Singapura memastikan beberapa pemeriksaan keamanan sebelum peluncuran vaksin Covid-19: Para ahli
SINGAPURA – Urgensi dalam menanggulangi pandemi Covid-19 telah melihat proses yang dipercepat dalam mengembangkan, dan menyetujui, vaksin, tetapi para ahli mengatakan beberapa langkah telah diambil untuk memastikan bahwa setiap vaksin yang diluncurkan di Singapura aman.
Pengiriman pertama vaksin Covid-19 tiba di Singapura pada Senin malam (21 Desember), menandai pertama kalinya negara itu membeli dalam jumlah besar obat-obatan yang telah disetujui untuk digunakan dalam pandemi.
Vaksin oleh Pfizer-BioNTech diberikan otorisasi untuk digunakan di sini oleh Otoritas Ilmu Kesehatan (HSA) di bawah rute akses khusus pandemi. Ini adalah satu-satunya yang disetujui HSA sejauh ini, meskipun yang lain sedang dipelajari.
Tetapi bahkan selama masa-masa yang belum pernah terjadi sebelumnya ini, langkah-langkah telah diambil untuk memastikan keamanan vaksin yang akan digunakan di sini, kata dua ahli selama konferensi pers pada hari Senin. Associate Professor Tan Say Beng dan Profesor Benjamin Seet keduanya duduk di panel ahli yang memberi nasihat kepada Pemerintah tentang terapi dan vaksin.
Mereka menunjukkan banyak pemeriksaan keamanan selama proses pengembangan vaksin.
Pertama, data harus menunjukkan keamanan dalam penelitian pada hewan sebelum vaksin diizinkan untuk diuji pada manusia. Bahkan ketika uji klinis dimulai, ada banyak fase yang terlibat.
Setelah uji klinis tahap akhir selesai, data akan ditinjau kembali oleh HSA.

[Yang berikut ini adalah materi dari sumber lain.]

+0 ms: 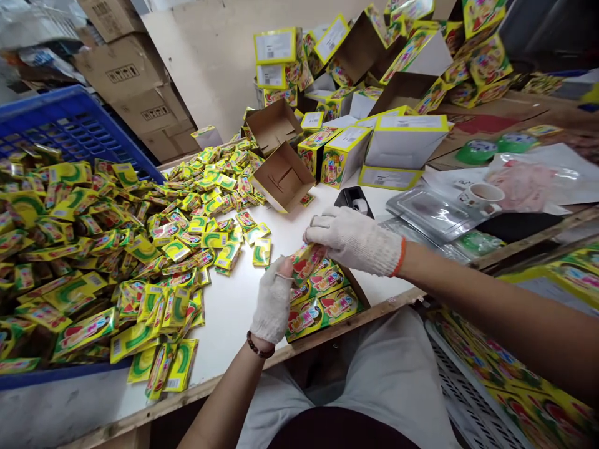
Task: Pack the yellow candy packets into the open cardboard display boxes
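Note:
A small yellow candy packet (307,260) with fruit print is pinched between my two hands, tilted above an open box (359,288). My left hand (272,305), in a white knit glove with bare fingertips, grips its left end. My right hand (354,242), gloved in white with an orange cuff, closes over its upper right end, and its fingers partly hide the packet. Inside the box, printed packets (325,310) lie flat in rows. The box sits at the table's front edge, just above my lap.
Loose packets (178,249) heap across the white table (219,330) on the left, spilling from a blue crate (79,131). Open cartons (283,178) and yellow boxes (344,156) pile up behind. A cup (480,198) and clear plastic trays (433,212) lie right. Filled boxes (528,399) stand below right.

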Motion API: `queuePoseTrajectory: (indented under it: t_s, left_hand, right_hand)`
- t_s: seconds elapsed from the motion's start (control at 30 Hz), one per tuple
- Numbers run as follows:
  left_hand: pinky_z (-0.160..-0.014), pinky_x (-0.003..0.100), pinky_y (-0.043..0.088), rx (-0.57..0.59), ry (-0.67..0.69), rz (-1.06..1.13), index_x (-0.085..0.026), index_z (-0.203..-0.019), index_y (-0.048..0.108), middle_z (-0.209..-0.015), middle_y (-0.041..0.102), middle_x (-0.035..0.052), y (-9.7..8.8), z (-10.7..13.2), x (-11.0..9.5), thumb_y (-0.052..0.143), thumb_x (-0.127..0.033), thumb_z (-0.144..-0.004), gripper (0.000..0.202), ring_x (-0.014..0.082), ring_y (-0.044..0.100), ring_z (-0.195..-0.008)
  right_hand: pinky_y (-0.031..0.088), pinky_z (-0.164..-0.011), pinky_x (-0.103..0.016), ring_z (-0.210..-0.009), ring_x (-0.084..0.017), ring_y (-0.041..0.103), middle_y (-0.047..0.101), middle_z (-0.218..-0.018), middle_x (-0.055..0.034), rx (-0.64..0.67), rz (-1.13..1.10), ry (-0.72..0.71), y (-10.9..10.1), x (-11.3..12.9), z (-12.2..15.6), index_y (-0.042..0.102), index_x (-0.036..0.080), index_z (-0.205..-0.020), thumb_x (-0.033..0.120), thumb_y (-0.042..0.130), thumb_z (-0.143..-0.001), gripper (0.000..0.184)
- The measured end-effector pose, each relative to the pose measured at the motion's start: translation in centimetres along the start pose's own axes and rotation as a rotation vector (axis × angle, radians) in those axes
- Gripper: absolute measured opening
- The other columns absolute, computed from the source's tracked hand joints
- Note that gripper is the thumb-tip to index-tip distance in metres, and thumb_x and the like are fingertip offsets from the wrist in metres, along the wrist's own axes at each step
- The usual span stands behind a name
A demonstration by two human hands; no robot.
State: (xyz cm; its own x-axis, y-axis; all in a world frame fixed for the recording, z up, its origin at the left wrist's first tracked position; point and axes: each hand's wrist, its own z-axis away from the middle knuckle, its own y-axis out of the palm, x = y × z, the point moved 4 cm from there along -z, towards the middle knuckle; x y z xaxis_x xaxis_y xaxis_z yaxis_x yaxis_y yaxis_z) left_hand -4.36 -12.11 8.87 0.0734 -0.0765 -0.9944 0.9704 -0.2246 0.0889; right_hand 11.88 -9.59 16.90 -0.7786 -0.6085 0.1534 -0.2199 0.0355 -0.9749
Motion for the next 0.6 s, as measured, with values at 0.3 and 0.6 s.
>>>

“Selama seluruh proses, ada banyak kandidat vaksin dan banyak yang mungkin putus sekolah di sepanjang jalan – beberapa penelitian pada hewan menunjukkan (vaksin) mungkin tidak cukup aman, misalnya; beberapa berhasil sampai ke studi manusia tetapi mereka tidak berhasil melewati semua fase uji klinis yang berbeda,” kata Prof Tan, direktur eksekutif Dewan Penelitian Medis Nasional Kementerian Kesehatan.
“Jadi Anda bisa menganggapnya sebagai ada beberapa pemeriksaan keamanan di sepanjang jalan.”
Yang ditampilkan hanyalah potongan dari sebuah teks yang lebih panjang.